Sunday, August 11, 2013

made new.



There was a soft light peaking through the curtains, the rest of the room was dark and still. A faint muffle of the radio and the sound of deep sleeping baby breaths filled the air. And there she was. The woman in the mirror. I couldn't see the details of her face, I couldn't tell the color of her hair, nor could I see the distinction of the clothes she was wearing.

But somewhere between the rocking, the shuffling back and forth, the patting of backs, rubbing of eyes, and the calming shh's, my eyes caught a glimpse of the woman in the mirror. I had seen her millions of times before but something about her was different. A part of her was undiscovered, a part of her was made new.

A new she had never seen before. A new that quietly snuck into her open heart and settled in while she wasn't looking, a new that made its presence known only when she was able to distinguish that the new belonged to her.

The last few months for me have been ones of discovery.

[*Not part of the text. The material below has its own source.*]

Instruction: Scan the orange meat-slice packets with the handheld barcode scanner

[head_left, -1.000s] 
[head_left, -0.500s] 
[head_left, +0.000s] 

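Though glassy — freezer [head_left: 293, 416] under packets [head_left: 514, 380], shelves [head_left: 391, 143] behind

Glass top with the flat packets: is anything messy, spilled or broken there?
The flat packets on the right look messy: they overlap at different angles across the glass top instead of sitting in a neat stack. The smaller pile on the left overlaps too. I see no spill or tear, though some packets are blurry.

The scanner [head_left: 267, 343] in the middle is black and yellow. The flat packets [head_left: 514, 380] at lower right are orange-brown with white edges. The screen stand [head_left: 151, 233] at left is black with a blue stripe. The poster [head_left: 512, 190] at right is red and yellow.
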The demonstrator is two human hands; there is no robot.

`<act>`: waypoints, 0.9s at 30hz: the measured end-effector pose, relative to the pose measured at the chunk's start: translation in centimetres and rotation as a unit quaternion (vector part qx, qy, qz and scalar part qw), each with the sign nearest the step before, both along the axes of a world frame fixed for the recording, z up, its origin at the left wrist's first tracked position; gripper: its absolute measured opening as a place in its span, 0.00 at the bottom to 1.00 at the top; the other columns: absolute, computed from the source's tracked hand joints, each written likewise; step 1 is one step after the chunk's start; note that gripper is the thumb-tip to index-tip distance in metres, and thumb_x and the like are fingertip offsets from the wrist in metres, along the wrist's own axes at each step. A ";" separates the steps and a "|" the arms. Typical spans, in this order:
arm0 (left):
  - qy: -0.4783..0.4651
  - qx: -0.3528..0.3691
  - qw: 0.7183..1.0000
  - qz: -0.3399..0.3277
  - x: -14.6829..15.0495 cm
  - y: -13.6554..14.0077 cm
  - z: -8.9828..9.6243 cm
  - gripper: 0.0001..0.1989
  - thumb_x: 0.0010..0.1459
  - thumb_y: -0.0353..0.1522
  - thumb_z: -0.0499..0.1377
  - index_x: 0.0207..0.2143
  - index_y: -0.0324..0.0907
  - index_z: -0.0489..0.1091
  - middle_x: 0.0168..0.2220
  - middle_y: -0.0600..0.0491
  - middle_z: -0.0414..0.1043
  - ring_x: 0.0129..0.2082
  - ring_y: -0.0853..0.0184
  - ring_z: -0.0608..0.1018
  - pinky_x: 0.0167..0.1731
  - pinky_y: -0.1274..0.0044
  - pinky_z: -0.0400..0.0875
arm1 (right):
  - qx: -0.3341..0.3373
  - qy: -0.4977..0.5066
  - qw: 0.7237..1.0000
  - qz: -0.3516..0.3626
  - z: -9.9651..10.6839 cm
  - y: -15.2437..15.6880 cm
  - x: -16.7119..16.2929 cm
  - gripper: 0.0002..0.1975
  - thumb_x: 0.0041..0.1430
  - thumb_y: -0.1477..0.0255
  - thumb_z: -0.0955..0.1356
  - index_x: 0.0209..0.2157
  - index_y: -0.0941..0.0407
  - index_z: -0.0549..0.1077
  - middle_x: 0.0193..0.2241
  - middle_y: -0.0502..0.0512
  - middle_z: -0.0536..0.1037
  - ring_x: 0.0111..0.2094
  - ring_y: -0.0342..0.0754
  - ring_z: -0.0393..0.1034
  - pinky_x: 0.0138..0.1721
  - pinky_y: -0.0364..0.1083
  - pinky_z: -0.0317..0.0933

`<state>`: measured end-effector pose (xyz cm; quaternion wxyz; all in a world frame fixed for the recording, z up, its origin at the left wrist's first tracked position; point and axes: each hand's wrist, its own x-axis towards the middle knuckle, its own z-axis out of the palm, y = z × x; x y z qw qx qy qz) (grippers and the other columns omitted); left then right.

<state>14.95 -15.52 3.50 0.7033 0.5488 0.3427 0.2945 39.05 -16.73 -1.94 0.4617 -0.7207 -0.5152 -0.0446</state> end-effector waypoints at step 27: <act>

As a mom of two young children, so close in age, there are times when I have been beyond tired, completely overwhelmed, and super stressed, so much so that I've wondered how I would make it through the day. I would read articles written by faith-filled women on the gentleness of their motherhood and the joy in their spirit and as much as I could relate to them through all my better moments, believing they maintained their 'life is beautiful' mantra through all the 'shit hit the fan' moments was hard to believe. Are they never exhausted? Do they ever get frustrated with their kids? Do they never cry after a long day? Maybe they do, maybe they don't. But that's not the point. I didn't believe that this tender gentleness could belong to me...I'm a little rough around the edges when I'm frustrated and that's how I'll always be, end of story.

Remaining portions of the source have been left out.